■ **What you need to do**:
From the data below, please reproduce exactly everything from the line that contains "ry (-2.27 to" down to the line that contains "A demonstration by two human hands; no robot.", with both ends included.

Data excerpt START

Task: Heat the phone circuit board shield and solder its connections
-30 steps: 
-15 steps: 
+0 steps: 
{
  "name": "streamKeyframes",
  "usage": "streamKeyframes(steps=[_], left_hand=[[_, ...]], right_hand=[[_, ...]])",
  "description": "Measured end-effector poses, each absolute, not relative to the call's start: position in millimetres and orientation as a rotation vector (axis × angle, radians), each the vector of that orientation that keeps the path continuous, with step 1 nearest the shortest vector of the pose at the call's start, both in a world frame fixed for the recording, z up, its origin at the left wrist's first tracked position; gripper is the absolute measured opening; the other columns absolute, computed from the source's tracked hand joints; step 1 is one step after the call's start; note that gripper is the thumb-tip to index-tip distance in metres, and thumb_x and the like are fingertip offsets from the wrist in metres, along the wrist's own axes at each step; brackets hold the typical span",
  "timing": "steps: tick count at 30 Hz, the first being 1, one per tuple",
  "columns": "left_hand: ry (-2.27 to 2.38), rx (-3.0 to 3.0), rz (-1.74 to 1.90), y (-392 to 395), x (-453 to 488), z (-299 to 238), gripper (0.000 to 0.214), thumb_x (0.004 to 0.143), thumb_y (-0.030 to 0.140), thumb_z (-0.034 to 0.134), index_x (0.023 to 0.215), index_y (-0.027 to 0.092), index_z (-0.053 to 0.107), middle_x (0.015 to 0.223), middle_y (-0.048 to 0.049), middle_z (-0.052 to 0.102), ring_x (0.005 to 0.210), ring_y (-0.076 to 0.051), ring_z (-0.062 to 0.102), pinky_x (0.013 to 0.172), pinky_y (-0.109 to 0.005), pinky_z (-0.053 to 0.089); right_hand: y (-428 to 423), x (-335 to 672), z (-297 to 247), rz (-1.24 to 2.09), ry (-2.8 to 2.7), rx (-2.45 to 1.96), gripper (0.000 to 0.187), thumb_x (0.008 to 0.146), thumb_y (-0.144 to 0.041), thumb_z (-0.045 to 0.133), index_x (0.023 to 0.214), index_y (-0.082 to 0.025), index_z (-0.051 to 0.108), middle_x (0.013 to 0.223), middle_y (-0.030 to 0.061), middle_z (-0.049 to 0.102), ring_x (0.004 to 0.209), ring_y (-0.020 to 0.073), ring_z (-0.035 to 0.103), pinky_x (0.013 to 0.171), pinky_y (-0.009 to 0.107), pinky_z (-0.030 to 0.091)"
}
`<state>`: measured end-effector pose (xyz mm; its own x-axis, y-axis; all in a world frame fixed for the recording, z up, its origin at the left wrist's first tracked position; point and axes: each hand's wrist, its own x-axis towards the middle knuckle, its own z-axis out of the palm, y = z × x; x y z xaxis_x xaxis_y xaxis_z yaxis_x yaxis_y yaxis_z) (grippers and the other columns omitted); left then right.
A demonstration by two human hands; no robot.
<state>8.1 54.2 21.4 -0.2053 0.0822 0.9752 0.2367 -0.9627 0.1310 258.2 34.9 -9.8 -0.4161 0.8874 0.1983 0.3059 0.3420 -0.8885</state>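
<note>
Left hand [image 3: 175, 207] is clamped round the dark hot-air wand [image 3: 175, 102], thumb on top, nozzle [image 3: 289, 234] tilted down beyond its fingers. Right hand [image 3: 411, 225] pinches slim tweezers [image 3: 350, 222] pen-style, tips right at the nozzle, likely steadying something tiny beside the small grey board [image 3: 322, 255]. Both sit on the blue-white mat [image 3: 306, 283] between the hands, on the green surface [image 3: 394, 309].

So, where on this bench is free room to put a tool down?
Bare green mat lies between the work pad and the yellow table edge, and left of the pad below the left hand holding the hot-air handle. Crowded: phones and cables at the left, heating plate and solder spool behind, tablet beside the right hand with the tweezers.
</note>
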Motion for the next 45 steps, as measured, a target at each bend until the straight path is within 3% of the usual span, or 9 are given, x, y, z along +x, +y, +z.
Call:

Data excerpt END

■ **Answer to this problem**:
  "columns": "left_hand: ry (-2.27 to 2.38), rx (-3.0 to 3.0), rz (-1.74 to 1.90), y (-392 to 395), x (-453 to 488), z (-299 to 238), gripper (0.000 to 0.214), thumb_x (0.004 to 0.143), thumb_y (-0.030 to 0.140), thumb_z (-0.034 to 0.134), index_x (0.023 to 0.215), index_y (-0.027 to 0.092), index_z (-0.053 to 0.107), middle_x (0.015 to 0.223), middle_y (-0.048 to 0.049), middle_z (-0.052 to 0.102), ring_x (0.005 to 0.210), ring_y (-0.076 to 0.051), ring_z (-0.062 to 0.102), pinky_x (0.013 to 0.172), pinky_y (-0.109 to 0.005), pinky_z (-0.053 to 0.089); right_hand: y (-428 to 423), x (-335 to 672), z (-297 to 247), rz (-1.24 to 2.09), ry (-2.8 to 2.7), rx (-2.45 to 1.96), gripper (0.000 to 0.187), thumb_x (0.008 to 0.146), thumb_y (-0.144 to 0.041), thumb_z (-0.045 to 0.133), index_x (0.023 to 0.214), index_y (-0.082 to 0.025), index_z (-0.051 to 0.108), middle_x (0.013 to 0.223), middle_y (-0.030 to 0.061), middle_z (-0.049 to 0.102), ring_x (0.004 to 0.209), ring_y (-0.020 to 0.073), ring_z (-0.035 to 0.103), pinky_x (0.013 to 0.171), pinky_y (-0.009 to 0.107), pinky_z (-0.030 to 0.091)"
}
`<state>`: measured end-effector pose (xyz mm; its own x-axis, y-axis; all in a world frame fixed for the recording, z up, its origin at the left wrist's first tracked position; point and axes: each hand's wrist, its own x-axis towards the middle knuckle, its own z-axis out of the palm, y = z × x; x y z xaxis_x xaxis_y xaxis_z yaxis_x yaxis_y yaxis_z) (grippers and the other columns omitted); left then right.
A demonstration by two human hands; no robot.

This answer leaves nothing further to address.